Re: Changing shared_buffers without restart - Mailing list pgsql-hackers

From Matthias van de Meent
Subject Re: Changing shared_buffers without restart
Date
Msg-id CAEze2WiMkmXUWg10y+_oGhJzXirZbYHB5bw0=VWte+YHwSBa=A@mail.gmail.com
Whole thread Raw
In response to Re: Changing shared_buffers without restart  (Tom Lane <tgl@sss.pgh.pa.us>)
Responses Re: Changing shared_buffers without restart
Re: Changing shared_buffers without restart
List pgsql-hackers
On Thu, 28 Nov 2024 at 19:57, Tom Lane <tgl@sss.pgh.pa.us> wrote:
>
> Matthias van de Meent <boekewurm+postgres@gmail.com> writes:
> > On Thu, 28 Nov 2024 at 18:19, Robert Haas <robertmhaas@gmail.com> wrote:
> >> [...] It's unclear to me why
> >> operating systems don't offer better primitives for this sort of thing
> >> -- in theory there could be a system call that sets aside a pool of
> >> address space and then other system calls that let you allocate
> >> shared/unshared memory within that space or even at specific
> >> addresses, but actually such things don't exist.
>
> > Isn't that more a stdlib/malloc issue?
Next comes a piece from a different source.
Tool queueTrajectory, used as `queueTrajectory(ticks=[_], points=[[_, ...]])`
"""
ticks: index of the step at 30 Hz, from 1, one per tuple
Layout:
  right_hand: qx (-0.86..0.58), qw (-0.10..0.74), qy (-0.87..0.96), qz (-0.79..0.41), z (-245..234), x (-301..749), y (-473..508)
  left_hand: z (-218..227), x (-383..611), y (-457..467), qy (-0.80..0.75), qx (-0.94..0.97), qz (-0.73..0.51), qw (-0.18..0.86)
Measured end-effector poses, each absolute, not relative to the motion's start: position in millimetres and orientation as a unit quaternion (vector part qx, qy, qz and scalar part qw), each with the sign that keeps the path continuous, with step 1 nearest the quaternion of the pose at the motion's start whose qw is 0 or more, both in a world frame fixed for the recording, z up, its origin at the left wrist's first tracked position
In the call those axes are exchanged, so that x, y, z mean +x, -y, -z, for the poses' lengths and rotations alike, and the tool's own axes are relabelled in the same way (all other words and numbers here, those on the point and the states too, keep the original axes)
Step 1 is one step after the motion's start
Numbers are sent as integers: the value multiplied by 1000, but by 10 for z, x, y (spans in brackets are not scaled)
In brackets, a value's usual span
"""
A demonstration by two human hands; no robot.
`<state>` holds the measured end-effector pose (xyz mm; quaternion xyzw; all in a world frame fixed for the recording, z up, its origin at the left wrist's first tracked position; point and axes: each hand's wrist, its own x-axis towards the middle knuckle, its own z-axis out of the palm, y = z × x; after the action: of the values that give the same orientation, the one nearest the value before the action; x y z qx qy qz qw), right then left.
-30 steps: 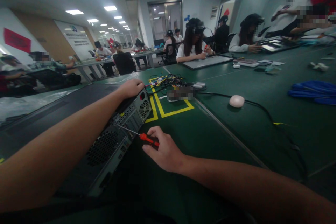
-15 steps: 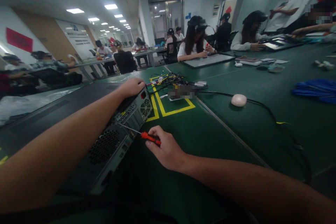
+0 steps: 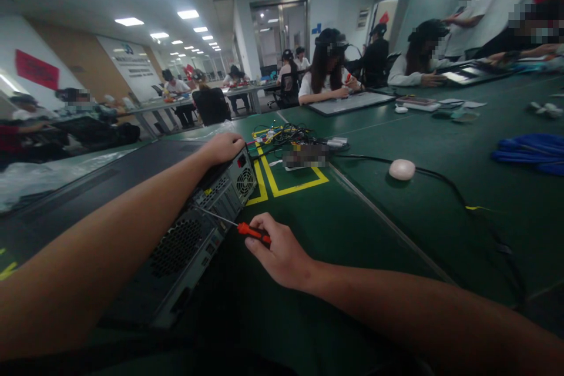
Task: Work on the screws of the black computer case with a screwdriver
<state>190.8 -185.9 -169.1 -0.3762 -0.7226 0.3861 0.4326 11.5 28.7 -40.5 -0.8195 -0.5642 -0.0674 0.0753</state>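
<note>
A black desktop computer case point(image 3: 127, 173) lies on its side on the green table, its metal back panel with fan grille and slots turned towards me. My left hand point(image 3: 224, 148) presses on its far top edge, fingers bent over the corner. In my right hand point(image 3: 282, 249) is a screwdriver point(image 3: 253, 233) with a red and black handle, gripped between thumb and fingers. Its thin shaft points up and left, and the tip meets the back panel near the slots. Whatever sits under the tip is too small to make out.
Beyond the case lies a tangle of cables point(image 3: 295, 134) beside yellow tape marks point(image 3: 299, 189). A pale mouse-like object point(image 3: 402, 170), a black cable and a blue bundle point(image 3: 531, 153) are to the right. Clear plastic wrap point(image 3: 26, 179) lies left. A co-worker point(image 3: 328, 73) sits across the table.
Almost nothing differs. The view has shifted very slightly; both hands and the screwdriver keep their places against the computer case.
</note>
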Motion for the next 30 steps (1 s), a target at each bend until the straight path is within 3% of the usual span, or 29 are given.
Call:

AFAIK, Linux's mmap(2) syscall
> > allows you to request memory from the OS at arbitrary addresses - it's
> > just that stdlib's malloc doens't expose the 'alloc at this address'
> > part of that API.
>
> I think what Robert is concerned about is that there is exactly 0
> guarantee that that will succeed, because you have no control over
> system-driven allocations of address space (for example, loading
> of extensions or JIT code).  In fact, given things like ASLR, there
> is pressure on the kernel crew to make that *less* predictable not
> more so.

I see what you mean, but I think that shouldn't be much of an issue.
I'm not a kernel hacker, but I've never heard about anyone arguing to
remove mmap's mapping-overwriting behavior for user-controlled
mappings - it seems too useful as a way to guarantee relative memory
addresses (agreed, there is now mseal(2), but that is the user asking
for security on their own mapping, this isn't applied to arbitrary
mappings).

I mean, we can do the following to get a nice contiguous empty address
space no other mmap(NULL)s will get put into:

    /* reserve size bytes of memory */
    base = mmap(NULL, size, PROT_NONE, ...flags, ...);
    /* use the first small_size bytes of that reservation */
    allocated_in_reserved = mmap(base, small_size, PROT_READ |
PROT_WRITE, MAP_FIXED, ...);

With the PROT_NONE protection option the OS doesn't actually allocate
any backing memory, but guarantees no other mmap(NULL, ...) will get
placed in that area such that it overlaps with that allocation until
the area is munmap-ed, thus allowing us to reserve a chunk of address
space without actually using (much) memory. Deallocations have to go
through mmap(... PROT_NONE, ...) instead of munmap if we'd want to
keep the full area reserved, but I think that's not that much of an
issue.

I also highly doubt Linux will remove or otherwise limit the PROT_NONE
option to such a degree that we won't be able to "balloon" the memory
address space for (e.g.) dynamic shared buffer resizing.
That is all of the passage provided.